## YOUR INSTRUCTIONS
Filter the data for lines with the word "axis", then copy every line so identified.
(INFORMATION SUPPLIED begins)
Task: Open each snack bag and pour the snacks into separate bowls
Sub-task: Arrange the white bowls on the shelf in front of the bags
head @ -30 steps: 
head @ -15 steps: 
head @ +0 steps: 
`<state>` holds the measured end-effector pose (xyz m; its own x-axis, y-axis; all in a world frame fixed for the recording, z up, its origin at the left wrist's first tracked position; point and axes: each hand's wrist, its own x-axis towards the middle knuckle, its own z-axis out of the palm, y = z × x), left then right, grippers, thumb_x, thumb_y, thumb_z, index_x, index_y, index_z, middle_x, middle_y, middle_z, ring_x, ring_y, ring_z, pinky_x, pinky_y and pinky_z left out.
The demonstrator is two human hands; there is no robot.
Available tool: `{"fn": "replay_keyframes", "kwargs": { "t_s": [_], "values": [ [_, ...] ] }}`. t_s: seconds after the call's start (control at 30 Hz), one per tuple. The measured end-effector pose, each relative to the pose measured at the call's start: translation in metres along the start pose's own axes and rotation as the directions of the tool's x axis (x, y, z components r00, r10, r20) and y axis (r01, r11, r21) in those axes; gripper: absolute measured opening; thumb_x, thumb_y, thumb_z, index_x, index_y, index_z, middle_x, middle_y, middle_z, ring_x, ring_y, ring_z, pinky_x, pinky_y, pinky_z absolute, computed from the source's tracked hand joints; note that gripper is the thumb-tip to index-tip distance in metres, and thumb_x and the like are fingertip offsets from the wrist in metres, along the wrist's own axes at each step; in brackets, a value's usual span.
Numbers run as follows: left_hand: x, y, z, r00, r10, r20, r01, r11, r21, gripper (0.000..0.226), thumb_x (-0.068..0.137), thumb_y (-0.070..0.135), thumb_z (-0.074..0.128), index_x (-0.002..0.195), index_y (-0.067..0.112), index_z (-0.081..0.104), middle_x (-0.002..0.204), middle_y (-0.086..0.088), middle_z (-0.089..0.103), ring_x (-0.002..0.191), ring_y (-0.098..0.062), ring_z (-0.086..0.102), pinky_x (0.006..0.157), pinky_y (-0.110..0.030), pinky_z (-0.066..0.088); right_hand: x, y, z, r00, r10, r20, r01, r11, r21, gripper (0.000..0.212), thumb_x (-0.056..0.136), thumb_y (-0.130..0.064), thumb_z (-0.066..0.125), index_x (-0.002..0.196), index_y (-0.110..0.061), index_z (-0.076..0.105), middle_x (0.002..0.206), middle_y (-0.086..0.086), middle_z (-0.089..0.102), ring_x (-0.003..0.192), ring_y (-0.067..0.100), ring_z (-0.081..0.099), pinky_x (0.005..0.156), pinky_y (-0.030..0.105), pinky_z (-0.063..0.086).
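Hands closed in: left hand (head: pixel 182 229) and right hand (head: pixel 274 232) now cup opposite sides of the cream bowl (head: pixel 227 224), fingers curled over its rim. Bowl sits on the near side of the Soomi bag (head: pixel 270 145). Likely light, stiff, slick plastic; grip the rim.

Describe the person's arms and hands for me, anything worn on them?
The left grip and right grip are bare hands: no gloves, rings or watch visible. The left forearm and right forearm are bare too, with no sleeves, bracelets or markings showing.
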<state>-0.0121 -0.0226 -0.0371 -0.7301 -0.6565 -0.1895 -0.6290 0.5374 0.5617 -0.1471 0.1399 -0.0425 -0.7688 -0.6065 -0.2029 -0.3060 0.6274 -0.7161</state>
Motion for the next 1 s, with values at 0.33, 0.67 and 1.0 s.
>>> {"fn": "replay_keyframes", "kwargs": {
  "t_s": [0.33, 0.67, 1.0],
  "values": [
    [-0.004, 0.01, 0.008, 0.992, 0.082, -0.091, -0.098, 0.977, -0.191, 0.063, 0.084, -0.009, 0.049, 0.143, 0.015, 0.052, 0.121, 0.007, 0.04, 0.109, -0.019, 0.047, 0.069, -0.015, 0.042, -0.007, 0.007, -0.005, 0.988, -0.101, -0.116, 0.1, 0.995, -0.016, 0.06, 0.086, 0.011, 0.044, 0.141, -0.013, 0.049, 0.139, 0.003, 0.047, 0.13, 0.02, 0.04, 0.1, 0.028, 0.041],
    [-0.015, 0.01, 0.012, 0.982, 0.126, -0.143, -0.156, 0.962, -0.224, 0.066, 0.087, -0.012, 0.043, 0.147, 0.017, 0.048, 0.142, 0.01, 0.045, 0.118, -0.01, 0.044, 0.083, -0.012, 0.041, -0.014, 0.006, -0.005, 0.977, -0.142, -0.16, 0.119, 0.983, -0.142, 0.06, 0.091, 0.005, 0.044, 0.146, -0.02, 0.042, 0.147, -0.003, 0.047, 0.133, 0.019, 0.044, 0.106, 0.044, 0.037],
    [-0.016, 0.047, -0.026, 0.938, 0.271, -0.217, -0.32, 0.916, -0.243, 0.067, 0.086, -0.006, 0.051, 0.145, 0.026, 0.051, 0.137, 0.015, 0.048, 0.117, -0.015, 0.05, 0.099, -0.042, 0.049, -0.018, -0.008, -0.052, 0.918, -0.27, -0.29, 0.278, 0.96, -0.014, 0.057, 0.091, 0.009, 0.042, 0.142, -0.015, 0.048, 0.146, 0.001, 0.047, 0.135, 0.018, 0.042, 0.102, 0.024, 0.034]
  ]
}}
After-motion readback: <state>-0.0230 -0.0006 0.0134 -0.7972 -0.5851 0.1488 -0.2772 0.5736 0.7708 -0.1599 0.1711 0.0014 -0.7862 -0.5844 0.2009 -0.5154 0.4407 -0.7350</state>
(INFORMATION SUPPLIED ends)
## WRITTEN SOLUTION
`<state>` holds the measured end-effector pose (xyz m; its own x-axis, y-axis; all in a world frame fixed for the recording, z up, its origin at the left wrist's first tracked position; point and axes: each hand's wrist, its own x-axis towards the middle knuckle, its own z-axis out of the palm, y = z × x), left then right, grippers, thumb_x, thumb_y, thumb_z, index_x, index_y, index_z, middle_x, middle_y, middle_z, ring_x, ring_y, ring_z, pinky_x, pinky_y and pinky_z left out.
Available tool: `{"fn": "replay_keyframes", "kwargs": { "t_s": [_], "values": [ [_, ...] ] }}`. t_s: seconds after the call's start (control at 30 Hz), one per tuple. The measured end-effector pose, each relative to the pose measured at the call's start: translation in metres along the start pose's own axes and rotation as the directions of the tool's x axis (x, y, z components r00, r10, r20) and y axis (r01, r11, r21) in those axes; gripper: absolute measured opening; thumb_x, thumb_y, thumb_z, index_x, index_y, index_z, middle_x, middle_y, middle_z, ring_x, ring_y, ring_z, pinky_x, pinky_y, pinky_z absolute, computed from the source's tracked hand joints; note that gripper is the thumb-tip to index-tip distance in metres, and thumb_x and the like are fingertip offsets from the wrist in metres, along the wrist's own axes at each step; in brackets, a value's usual span.

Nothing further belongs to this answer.